Landing with the right payment acquirer 

Selecting the right payment processor that consolidates billing, payments and subscription management tools is key to the success for your business. Transfi provides the following advantages over other solutions and gives valuable benefits to its users: 

  1. Billing features: Transfi provides tools to support various billing methods, offers multiple payment options, provides robust fraud protection and includes robust subscription management.
  1. Costs: Transfi comes with no transaction fees, minimal setup costs, and additional charges from various processors to fit the best fit for your budget.
  1. Security and compliance: Transfi as a payment processor implements strong security and fraud prevention measures, complies with industry standards to protect customer data and collects taxes from customers correctly.
  1. Customizability: The ability to customize functionalities and integrate with third-party software can help create a more seamless experience using Transfi.
  1. Scalability: Transfi ensures to accommodate growing transaction volumes and expansion into new markets.
  1. Localisation: for cross border payments, Transfi supports multiple languages and currencies.
  1. Reliability: Transfi provides robust customer support and transparency in each and every step ensuring reliable means and legal compliances. 

Transfi is a cross-border infrastructure business focussed on enabling global companies to make payments in, out, and across the world. Transfi is one of the first ones to bring Virtual Accounts, combined with a global foreign exchange network, to countries across the globe providing flexibility of payment methods, currencies and stablecoins. 

Conclusion

There are many merchant acquirers that offer the same core services, however businesses that are looking to grow beyond their domestic market should prioritise one thing: global coverage. 

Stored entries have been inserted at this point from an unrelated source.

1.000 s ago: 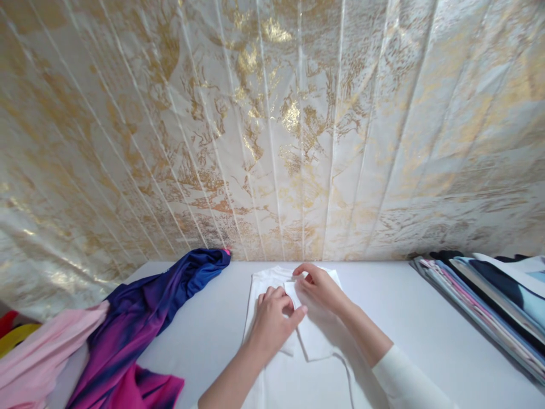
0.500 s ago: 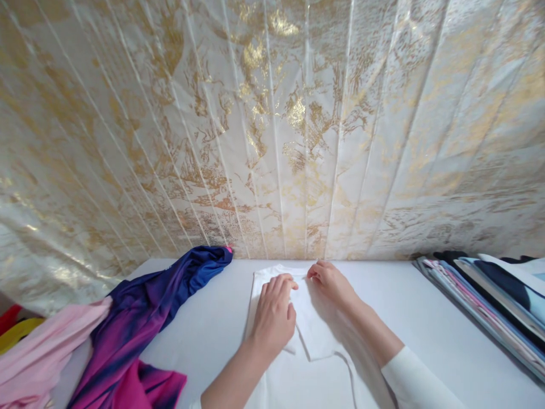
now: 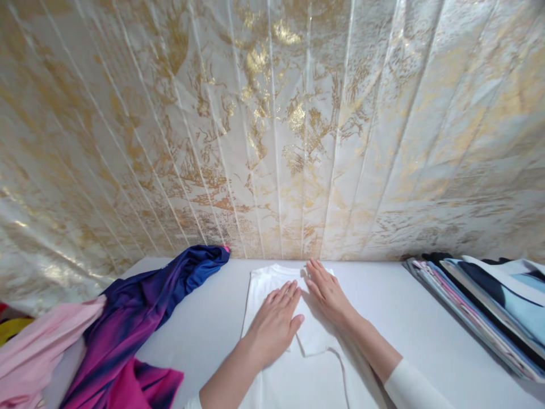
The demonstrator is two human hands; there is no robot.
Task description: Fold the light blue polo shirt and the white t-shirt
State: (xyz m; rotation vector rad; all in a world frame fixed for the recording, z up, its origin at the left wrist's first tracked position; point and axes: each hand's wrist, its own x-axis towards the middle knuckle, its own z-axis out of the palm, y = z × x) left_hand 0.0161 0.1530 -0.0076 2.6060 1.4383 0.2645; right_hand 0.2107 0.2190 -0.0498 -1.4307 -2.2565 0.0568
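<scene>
A white shirt point(image 3: 306, 378) lies on the table in front of me, its sides folded inward and its neckline toward the wall. My left hand point(image 3: 272, 326) rests flat on the middle of the folded cloth, fingers stretched out. Beside it, my right hand point(image 3: 326, 289) lies on the upper right part near the collar, its fingers extended and palm down. Neither hand grips the fabric. Part of the fold lines is hidden under the hands and forearms.
At left lie a crumpled blue and purple garment point(image 3: 145, 318), a pink cloth point(image 3: 51, 346) and a bit of yellow fabric point(image 3: 15, 329). A stack of folded clothes point(image 3: 481, 318) sits at right on the white table point(image 3: 200, 318). A gold-patterned sheet point(image 3: 272, 142) hangs behind.
My right hand has gone from pinching the shirt near the collar to lying flat on it. The left hand's fingers have straightened, and the hand has shifted slightly.
</scene>
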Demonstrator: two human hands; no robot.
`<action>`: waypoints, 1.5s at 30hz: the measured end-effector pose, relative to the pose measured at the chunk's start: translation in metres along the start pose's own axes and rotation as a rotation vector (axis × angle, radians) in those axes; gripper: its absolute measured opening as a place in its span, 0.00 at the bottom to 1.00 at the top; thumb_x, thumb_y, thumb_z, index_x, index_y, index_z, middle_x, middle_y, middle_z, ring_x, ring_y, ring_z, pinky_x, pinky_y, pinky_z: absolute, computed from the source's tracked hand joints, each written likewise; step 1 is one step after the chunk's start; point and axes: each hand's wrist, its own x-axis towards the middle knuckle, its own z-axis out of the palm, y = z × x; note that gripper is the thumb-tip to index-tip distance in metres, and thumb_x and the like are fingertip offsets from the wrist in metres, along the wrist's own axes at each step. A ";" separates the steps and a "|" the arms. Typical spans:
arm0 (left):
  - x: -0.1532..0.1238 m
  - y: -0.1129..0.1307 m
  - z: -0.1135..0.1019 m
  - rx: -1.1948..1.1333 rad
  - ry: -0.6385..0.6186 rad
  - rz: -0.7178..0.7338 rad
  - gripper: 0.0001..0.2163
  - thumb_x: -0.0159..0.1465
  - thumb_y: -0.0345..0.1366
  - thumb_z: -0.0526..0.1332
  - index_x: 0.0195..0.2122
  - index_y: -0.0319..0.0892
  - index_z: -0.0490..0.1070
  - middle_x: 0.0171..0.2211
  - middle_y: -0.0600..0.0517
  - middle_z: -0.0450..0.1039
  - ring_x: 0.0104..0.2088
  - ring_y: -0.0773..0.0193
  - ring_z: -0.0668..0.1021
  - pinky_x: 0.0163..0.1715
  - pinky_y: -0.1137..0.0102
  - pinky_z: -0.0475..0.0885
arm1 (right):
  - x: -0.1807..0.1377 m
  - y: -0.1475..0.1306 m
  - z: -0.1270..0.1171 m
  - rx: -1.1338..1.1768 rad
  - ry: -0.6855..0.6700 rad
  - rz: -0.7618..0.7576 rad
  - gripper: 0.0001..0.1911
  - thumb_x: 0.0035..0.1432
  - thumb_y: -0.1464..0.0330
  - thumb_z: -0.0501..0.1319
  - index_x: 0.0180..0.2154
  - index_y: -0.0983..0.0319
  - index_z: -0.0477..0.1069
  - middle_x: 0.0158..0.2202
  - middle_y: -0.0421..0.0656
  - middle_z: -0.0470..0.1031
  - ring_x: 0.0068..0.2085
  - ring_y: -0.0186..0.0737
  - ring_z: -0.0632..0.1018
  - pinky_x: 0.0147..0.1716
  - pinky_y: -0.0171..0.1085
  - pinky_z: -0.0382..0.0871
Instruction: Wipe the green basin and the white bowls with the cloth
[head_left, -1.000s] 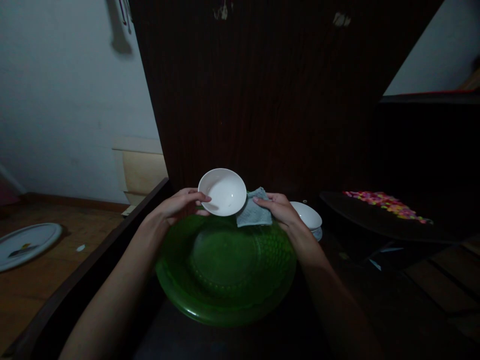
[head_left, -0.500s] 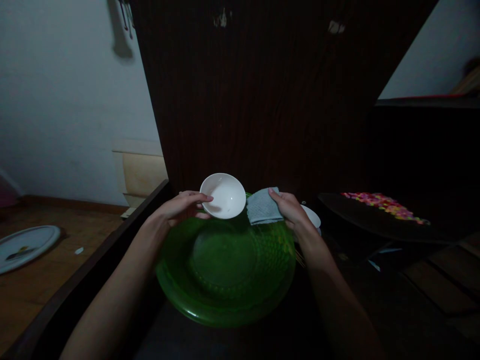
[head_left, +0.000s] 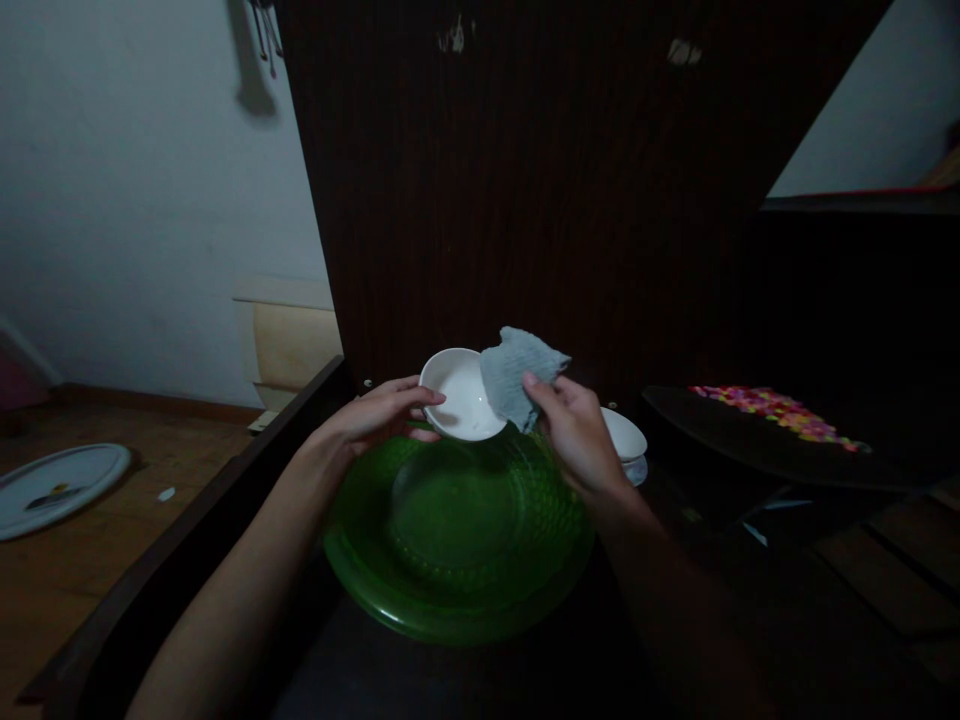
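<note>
My left hand (head_left: 382, 413) grips a small white bowl (head_left: 459, 393) by its left rim, tilted toward me above the far edge of a large green basin (head_left: 457, 545). My right hand (head_left: 574, 432) pinches a grey cloth (head_left: 516, 372) and holds it up against the bowl's right rim. Both hands hover over the basin, which rests on a dark surface in front of me.
More white bowls (head_left: 626, 440) are stacked just right of my right hand. A dark tray with coloured bits (head_left: 772, 420) lies at the right. A white round tray (head_left: 56, 485) lies on the wooden floor at the left. A dark wooden panel (head_left: 540, 180) rises behind.
My right hand has lifted the grey cloth from beside the bowl up onto its right rim. The bowl has shifted slightly right and tilted more.
</note>
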 end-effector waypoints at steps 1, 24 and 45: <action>-0.001 0.000 0.002 0.021 -0.019 0.007 0.14 0.53 0.30 0.70 0.41 0.37 0.76 0.38 0.46 0.79 0.36 0.60 0.80 0.32 0.67 0.81 | -0.004 -0.001 0.003 -0.151 -0.032 -0.026 0.14 0.61 0.59 0.61 0.34 0.63 0.76 0.31 0.44 0.79 0.36 0.43 0.79 0.35 0.38 0.73; -0.004 -0.011 -0.014 0.336 -0.160 0.134 0.10 0.56 0.38 0.66 0.39 0.43 0.80 0.37 0.52 0.81 0.42 0.57 0.79 0.40 0.71 0.72 | -0.029 0.020 0.031 -1.109 -0.546 -0.454 0.25 0.62 0.79 0.51 0.60 0.72 0.68 0.62 0.60 0.68 0.64 0.52 0.69 0.62 0.47 0.66; 0.001 -0.016 -0.016 0.050 -0.196 0.006 0.19 0.46 0.26 0.65 0.42 0.43 0.76 0.34 0.53 0.77 0.31 0.64 0.76 0.30 0.72 0.73 | -0.013 0.023 0.051 -1.047 -0.662 -0.463 0.15 0.63 0.77 0.55 0.47 0.68 0.77 0.49 0.54 0.80 0.53 0.50 0.79 0.55 0.44 0.71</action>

Your merchant acquirer must have the necessary licences and infrastructure to support your business’ growth in multiple regions, facilitating pay-ins and payouts in each market you wish to expand to. It should also help you intelligently manage foreign-exchange risk whilst eliminating the manual processes that inhibit your ability to scale.

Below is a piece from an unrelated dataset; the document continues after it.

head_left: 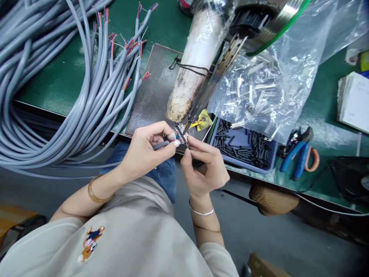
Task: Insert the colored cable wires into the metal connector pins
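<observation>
My left hand (150, 148) is closed in a pinch on the end of a grey cable (160, 145) whose coloured wires fan out at the tip. My right hand (203, 163) is closed too, gripping a small metal connector (181, 134) that sits right against those wire ends. Both hands meet just in front of the bench edge, below the tip of a white wrapped tool (191, 69) that slopes down toward them.
A big bundle of grey cables (72, 88) with stripped coloured ends lies on the left over the green bench (57, 80). Nearby sit a dark mat (152, 88), a blue tray of black tube pieces (245, 144), a plastic bag of metal parts (259, 88) and blue-handled pliers (296, 154).
</observation>
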Tool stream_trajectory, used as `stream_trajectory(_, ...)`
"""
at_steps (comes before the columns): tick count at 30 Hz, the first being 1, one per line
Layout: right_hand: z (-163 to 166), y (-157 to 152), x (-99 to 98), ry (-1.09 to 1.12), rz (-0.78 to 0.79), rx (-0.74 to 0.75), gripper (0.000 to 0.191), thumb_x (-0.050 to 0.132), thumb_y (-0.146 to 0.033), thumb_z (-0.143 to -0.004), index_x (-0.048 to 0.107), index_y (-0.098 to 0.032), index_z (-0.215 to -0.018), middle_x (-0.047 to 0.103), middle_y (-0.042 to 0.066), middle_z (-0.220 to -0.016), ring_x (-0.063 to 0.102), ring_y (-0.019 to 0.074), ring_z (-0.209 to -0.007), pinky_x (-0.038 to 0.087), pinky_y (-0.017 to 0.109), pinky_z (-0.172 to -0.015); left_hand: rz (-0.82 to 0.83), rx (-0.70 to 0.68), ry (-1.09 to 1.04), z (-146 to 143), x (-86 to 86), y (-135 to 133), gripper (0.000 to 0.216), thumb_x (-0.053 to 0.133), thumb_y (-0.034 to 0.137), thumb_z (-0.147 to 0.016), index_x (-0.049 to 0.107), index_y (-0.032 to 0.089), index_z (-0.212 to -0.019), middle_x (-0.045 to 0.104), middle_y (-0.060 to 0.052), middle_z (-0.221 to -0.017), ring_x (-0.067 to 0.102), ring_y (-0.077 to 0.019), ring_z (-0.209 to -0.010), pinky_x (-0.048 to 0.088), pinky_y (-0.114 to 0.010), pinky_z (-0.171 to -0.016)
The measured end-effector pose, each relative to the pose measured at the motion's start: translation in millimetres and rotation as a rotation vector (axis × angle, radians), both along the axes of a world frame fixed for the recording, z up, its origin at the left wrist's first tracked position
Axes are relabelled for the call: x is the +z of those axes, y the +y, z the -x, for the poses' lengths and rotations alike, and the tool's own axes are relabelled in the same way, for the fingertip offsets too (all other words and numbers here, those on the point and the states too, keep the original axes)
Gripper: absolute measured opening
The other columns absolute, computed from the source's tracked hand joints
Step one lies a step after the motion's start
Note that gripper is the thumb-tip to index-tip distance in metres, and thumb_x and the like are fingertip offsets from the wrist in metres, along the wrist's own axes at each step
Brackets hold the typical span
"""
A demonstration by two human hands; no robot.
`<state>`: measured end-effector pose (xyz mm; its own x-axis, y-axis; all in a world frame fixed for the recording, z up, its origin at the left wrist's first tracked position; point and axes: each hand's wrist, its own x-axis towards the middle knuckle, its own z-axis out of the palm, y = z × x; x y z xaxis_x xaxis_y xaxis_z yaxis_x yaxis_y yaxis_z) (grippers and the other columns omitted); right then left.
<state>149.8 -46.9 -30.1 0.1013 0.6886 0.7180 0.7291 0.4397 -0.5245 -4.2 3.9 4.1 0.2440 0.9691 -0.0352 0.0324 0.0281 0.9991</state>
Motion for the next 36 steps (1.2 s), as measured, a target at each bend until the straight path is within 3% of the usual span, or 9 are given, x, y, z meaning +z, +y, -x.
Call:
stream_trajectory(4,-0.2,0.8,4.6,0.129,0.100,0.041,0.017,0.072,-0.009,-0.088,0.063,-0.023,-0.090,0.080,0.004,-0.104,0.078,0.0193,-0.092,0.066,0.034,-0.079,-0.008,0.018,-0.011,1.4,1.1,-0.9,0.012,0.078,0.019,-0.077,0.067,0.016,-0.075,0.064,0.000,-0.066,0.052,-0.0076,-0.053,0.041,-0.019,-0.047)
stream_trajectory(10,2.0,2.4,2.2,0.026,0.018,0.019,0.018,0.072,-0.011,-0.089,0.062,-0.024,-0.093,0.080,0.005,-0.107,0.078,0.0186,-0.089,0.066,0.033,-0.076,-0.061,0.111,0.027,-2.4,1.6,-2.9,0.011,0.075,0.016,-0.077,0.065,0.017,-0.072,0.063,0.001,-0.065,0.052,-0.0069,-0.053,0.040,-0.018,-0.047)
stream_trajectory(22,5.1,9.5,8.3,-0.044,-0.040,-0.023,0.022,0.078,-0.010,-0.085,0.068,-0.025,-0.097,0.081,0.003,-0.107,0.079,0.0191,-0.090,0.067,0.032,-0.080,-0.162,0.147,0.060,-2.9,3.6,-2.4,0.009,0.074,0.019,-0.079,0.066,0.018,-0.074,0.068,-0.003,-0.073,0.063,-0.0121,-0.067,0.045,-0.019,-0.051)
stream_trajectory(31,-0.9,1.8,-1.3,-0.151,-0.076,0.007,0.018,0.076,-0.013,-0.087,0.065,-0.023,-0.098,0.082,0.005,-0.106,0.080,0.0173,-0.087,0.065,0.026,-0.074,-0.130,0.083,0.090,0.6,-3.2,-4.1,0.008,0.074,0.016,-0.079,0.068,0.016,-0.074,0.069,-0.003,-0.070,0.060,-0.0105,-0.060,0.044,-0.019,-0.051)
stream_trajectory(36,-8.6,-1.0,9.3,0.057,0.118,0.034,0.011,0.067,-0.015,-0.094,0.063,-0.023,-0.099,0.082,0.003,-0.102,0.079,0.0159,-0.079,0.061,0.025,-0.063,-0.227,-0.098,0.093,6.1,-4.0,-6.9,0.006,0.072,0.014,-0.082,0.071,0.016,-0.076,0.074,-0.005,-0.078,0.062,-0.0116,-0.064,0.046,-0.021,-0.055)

Frequently asked questions (FAQs)

  1. What is a merchant acquirer?

Also known as the acquiring bank or merchant bank, the acquirer is a financial institution that handles a merchant’s account so that they can accept credit or debit card payments. Essentially, it is a financial services provider that acts on behalf of merchants.

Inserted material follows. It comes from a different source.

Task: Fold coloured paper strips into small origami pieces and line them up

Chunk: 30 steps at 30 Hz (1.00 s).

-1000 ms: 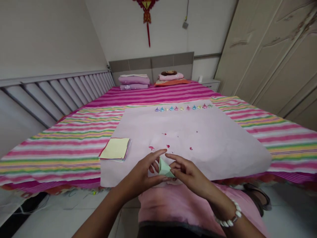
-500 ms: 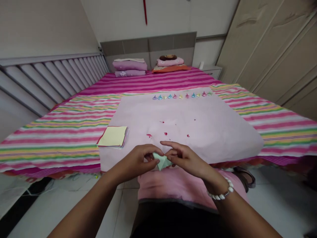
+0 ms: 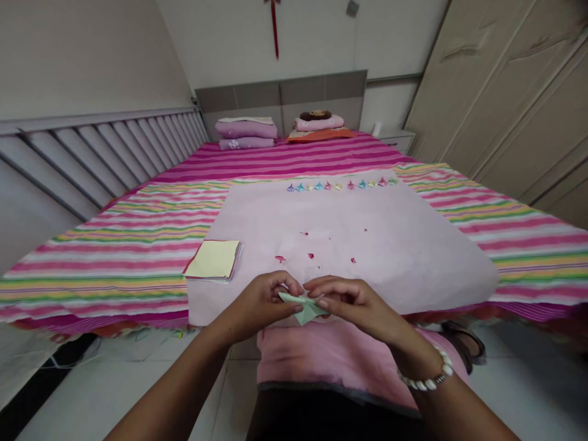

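Note:
A small piece of folded light-green paper is pinched between both my hands, just over the front edge of the bed. My left hand grips its left side, thumb in front and fingers behind. On the opposite side, my right hand holds the paper between thumb and fingers, its index finger bent over the top edge. Part of the paper is hidden by the fingers. A stack of square paper sheets, yellow on top, lies left of my hands. Far back stands a row of small folded paper pieces in several colours.
A pale sheet with red printed marks covers the bed's middle. Striped bedding surrounds it. Folded purple bedding and a pink pile lie by the headboard. Pink cloth covers my lap.
My right index finger, stretched out before, has bent down onto the paper. The green paper has tilted and looks narrower. The camera view has shifted slightly, so the bed appears lower.

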Tool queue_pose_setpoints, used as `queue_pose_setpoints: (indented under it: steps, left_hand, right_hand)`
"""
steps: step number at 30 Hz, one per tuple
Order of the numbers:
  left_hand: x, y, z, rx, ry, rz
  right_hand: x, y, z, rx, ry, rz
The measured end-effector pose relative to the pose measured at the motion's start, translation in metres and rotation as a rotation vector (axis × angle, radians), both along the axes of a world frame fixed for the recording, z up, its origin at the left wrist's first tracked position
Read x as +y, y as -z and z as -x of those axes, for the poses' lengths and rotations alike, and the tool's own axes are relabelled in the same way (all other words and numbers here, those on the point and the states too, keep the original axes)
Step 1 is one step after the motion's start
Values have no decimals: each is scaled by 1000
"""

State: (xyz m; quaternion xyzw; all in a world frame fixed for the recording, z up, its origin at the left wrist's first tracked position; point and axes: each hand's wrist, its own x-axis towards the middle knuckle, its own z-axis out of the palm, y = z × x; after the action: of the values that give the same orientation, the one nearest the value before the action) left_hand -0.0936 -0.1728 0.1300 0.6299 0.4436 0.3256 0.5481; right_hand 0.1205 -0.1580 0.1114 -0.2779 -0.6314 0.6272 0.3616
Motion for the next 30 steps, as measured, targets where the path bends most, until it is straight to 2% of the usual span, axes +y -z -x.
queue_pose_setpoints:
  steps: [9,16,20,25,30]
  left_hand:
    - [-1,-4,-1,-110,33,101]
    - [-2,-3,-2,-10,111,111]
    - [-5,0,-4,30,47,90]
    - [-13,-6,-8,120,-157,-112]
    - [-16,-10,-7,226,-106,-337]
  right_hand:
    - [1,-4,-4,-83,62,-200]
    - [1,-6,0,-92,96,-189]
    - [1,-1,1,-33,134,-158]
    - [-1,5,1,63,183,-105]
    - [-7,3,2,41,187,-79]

  1. What does a merchant acquirer do?

A merchant acquirer will have a license that permits it to perform certain actions, such as issuing business accounts. A merchant acquirer will also assess fees to the merchant on behalf of the issuers and processors, secure funds from the cardholder’s issuing bank and deposit these into the merchant’s account, and monitor merchant risk and regulations.

  1. What’s the difference between an acquiring bank and an issuing bank?

The main difference between an acquiring bank and an issuing bank is that the former oversees the merchant's account while the latter manages the cardholder's account. Funds from the cardholder's account, held by the issuing bank, are transferred through the payment process to the acquiring bank.

  1. How to choose an acquirer?

Although acquirers do the same or similar things in terms of routing payment messages and settling funds, not all are created equal. Some are stronger in certain markets or regions, while others can process payments globally. Some have developed products and services for specific industries, geographies, or business models. Others offer a general ecommerce or retail proposition, or both.

  1. Who needs a merchant acquirer?

Any business that wants to trade online, via app, telephone, mail or in stores needs an acquirer to process payments and settle funds.